* **EXERCISE**: Search term "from": please show all lines in the listing that contain it.

* **INFORMATION SUPPLIED**:
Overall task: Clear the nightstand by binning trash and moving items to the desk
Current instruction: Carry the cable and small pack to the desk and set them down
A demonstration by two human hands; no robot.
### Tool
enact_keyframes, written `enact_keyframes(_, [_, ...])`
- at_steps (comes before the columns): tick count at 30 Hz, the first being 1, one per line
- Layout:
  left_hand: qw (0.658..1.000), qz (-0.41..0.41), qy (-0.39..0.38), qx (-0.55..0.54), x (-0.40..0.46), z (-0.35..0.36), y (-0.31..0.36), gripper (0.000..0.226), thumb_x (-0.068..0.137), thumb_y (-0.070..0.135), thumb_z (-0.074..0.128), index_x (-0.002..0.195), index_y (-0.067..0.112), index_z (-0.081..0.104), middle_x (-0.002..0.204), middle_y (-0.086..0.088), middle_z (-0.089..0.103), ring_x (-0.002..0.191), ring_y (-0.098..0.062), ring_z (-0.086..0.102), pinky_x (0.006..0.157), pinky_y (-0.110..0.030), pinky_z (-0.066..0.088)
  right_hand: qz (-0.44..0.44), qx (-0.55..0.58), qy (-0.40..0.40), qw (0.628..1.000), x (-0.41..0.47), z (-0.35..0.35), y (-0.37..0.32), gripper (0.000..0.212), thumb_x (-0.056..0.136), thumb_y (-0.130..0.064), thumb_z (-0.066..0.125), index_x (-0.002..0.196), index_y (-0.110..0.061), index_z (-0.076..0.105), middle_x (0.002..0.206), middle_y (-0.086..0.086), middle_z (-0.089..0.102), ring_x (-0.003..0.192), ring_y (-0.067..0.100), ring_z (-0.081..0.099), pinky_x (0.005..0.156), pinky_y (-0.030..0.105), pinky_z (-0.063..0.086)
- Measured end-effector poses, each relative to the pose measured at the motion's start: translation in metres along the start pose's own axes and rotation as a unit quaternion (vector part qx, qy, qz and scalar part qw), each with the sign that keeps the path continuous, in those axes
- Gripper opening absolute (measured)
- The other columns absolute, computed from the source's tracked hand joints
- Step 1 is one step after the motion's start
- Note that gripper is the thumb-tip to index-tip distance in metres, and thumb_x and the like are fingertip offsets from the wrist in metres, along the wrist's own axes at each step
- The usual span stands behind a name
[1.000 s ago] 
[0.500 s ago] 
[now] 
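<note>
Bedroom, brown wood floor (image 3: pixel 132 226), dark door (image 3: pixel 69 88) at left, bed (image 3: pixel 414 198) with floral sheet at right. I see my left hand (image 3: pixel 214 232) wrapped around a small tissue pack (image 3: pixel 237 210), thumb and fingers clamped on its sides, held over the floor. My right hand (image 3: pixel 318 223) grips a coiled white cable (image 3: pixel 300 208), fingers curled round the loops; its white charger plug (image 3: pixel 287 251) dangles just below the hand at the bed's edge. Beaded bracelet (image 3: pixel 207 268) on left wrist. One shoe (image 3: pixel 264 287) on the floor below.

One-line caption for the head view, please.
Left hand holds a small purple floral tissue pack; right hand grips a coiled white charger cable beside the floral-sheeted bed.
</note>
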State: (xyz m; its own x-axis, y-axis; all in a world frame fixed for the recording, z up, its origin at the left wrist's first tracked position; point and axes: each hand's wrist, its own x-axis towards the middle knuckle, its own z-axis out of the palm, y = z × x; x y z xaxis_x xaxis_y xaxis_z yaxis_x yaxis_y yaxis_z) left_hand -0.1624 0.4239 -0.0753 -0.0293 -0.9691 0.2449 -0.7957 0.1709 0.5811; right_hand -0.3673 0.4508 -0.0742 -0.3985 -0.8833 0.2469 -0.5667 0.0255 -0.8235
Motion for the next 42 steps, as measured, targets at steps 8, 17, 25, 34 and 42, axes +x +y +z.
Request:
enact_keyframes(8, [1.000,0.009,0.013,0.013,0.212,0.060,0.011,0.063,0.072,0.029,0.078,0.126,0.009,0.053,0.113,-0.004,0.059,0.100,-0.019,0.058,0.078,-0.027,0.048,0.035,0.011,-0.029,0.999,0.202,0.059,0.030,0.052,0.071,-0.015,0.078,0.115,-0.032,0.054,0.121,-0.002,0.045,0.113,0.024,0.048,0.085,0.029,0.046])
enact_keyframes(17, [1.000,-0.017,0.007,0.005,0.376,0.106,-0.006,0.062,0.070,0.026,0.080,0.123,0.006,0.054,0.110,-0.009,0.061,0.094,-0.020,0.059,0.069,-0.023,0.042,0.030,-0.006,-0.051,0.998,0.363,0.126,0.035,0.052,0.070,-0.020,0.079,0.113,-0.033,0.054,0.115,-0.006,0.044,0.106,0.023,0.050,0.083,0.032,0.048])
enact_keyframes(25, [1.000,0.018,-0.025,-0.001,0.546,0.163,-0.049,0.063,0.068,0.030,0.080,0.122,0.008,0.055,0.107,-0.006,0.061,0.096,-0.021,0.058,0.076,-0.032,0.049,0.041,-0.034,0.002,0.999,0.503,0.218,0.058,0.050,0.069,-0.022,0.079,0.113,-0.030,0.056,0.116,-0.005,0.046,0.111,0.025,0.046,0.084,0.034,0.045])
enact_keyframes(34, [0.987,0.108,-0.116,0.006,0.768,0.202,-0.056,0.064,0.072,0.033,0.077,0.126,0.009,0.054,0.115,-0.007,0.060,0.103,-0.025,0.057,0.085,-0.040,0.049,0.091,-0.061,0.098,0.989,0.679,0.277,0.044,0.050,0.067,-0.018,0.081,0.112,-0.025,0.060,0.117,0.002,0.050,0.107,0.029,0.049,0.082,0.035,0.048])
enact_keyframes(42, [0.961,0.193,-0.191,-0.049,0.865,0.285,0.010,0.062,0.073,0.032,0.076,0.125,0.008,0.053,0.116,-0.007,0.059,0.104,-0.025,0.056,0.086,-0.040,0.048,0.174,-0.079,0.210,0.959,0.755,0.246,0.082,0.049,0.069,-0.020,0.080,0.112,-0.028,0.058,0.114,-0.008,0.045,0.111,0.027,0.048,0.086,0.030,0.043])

* **COMPLETED TASK**:
- The other columns absolute, computed from the source's tracked hand joints
- Note that gripper is the thumb-tip to index-tip distance in metres, and thumb_x and the like are fingertip offsets from the wrist in metres, along the wrist's own axes at each step

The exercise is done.